Exercise directions
Tell me, please, how many lines in the records below include the word "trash". Give no more than the number.
- - - - -
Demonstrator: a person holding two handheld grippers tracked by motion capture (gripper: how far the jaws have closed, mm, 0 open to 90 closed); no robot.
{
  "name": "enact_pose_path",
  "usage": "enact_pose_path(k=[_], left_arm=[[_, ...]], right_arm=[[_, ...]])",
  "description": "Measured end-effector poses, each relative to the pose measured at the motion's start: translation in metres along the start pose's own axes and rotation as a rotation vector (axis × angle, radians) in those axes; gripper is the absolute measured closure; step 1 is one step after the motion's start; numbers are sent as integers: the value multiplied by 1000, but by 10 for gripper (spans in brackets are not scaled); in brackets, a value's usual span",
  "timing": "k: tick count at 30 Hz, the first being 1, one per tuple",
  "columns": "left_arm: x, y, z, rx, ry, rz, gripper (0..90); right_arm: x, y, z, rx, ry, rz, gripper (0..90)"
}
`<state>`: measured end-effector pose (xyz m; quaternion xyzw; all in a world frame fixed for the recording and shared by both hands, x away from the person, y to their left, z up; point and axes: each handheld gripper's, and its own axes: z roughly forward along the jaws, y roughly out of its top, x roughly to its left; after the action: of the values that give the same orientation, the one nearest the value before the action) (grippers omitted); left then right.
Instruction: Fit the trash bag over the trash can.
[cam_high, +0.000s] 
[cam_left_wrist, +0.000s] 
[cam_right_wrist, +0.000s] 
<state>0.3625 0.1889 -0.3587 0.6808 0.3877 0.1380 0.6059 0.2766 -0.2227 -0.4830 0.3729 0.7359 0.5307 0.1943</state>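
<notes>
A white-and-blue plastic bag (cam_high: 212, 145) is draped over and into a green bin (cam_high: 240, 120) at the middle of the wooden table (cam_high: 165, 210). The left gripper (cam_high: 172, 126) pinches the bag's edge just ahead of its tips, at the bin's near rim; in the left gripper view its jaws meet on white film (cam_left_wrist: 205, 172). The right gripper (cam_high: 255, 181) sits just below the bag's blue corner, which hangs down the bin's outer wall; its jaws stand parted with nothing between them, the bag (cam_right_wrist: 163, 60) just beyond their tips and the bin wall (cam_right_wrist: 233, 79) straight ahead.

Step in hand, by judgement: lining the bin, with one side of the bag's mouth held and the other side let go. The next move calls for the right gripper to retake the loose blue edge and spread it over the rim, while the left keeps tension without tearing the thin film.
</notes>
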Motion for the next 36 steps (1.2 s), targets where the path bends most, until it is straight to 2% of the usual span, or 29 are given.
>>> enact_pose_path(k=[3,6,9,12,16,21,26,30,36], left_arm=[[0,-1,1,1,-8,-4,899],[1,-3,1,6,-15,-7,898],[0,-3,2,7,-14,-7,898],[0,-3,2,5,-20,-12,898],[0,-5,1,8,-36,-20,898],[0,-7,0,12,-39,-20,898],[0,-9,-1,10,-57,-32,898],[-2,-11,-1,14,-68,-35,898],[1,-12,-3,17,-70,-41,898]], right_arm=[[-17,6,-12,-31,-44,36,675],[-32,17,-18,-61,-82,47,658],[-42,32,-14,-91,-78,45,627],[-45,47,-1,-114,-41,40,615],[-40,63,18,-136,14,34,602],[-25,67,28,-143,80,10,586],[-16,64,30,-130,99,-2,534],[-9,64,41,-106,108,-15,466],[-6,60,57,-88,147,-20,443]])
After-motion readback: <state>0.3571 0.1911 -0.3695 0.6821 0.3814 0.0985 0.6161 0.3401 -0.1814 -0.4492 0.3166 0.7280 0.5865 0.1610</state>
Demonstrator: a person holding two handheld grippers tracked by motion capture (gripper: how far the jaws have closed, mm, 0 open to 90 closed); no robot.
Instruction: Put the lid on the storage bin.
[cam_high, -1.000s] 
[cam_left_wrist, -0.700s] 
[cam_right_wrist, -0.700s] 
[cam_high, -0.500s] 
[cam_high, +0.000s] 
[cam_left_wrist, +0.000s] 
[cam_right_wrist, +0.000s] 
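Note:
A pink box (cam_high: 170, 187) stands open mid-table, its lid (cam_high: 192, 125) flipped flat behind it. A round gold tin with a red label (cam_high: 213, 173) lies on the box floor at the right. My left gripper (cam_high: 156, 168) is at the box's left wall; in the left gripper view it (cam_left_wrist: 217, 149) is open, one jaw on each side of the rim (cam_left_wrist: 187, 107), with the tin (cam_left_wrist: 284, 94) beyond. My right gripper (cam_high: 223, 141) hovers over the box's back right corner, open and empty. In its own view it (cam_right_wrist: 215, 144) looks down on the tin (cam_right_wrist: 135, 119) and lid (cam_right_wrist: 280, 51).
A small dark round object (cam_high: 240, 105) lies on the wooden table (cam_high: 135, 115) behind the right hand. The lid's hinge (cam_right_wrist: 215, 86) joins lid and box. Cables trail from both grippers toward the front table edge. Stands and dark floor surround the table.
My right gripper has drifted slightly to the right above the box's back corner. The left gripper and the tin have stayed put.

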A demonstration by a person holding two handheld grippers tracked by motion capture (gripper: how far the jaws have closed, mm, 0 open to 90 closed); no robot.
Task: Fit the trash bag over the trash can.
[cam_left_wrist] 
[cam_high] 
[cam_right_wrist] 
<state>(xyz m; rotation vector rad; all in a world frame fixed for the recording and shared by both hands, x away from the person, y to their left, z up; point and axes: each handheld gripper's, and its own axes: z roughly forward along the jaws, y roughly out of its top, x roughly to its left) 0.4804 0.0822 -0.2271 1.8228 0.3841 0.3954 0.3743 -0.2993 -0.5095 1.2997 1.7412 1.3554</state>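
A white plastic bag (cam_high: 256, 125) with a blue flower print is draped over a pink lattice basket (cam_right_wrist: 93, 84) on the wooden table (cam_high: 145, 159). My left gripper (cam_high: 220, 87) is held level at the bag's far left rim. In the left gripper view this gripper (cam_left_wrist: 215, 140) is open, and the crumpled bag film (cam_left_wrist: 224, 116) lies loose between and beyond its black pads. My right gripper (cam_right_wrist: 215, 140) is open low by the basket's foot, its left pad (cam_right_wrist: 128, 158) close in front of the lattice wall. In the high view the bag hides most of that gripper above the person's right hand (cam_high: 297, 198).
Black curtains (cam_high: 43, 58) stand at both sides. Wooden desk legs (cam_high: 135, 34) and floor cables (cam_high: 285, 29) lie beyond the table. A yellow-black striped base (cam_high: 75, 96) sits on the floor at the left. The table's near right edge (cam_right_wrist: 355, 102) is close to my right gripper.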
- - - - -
Finished exercise
2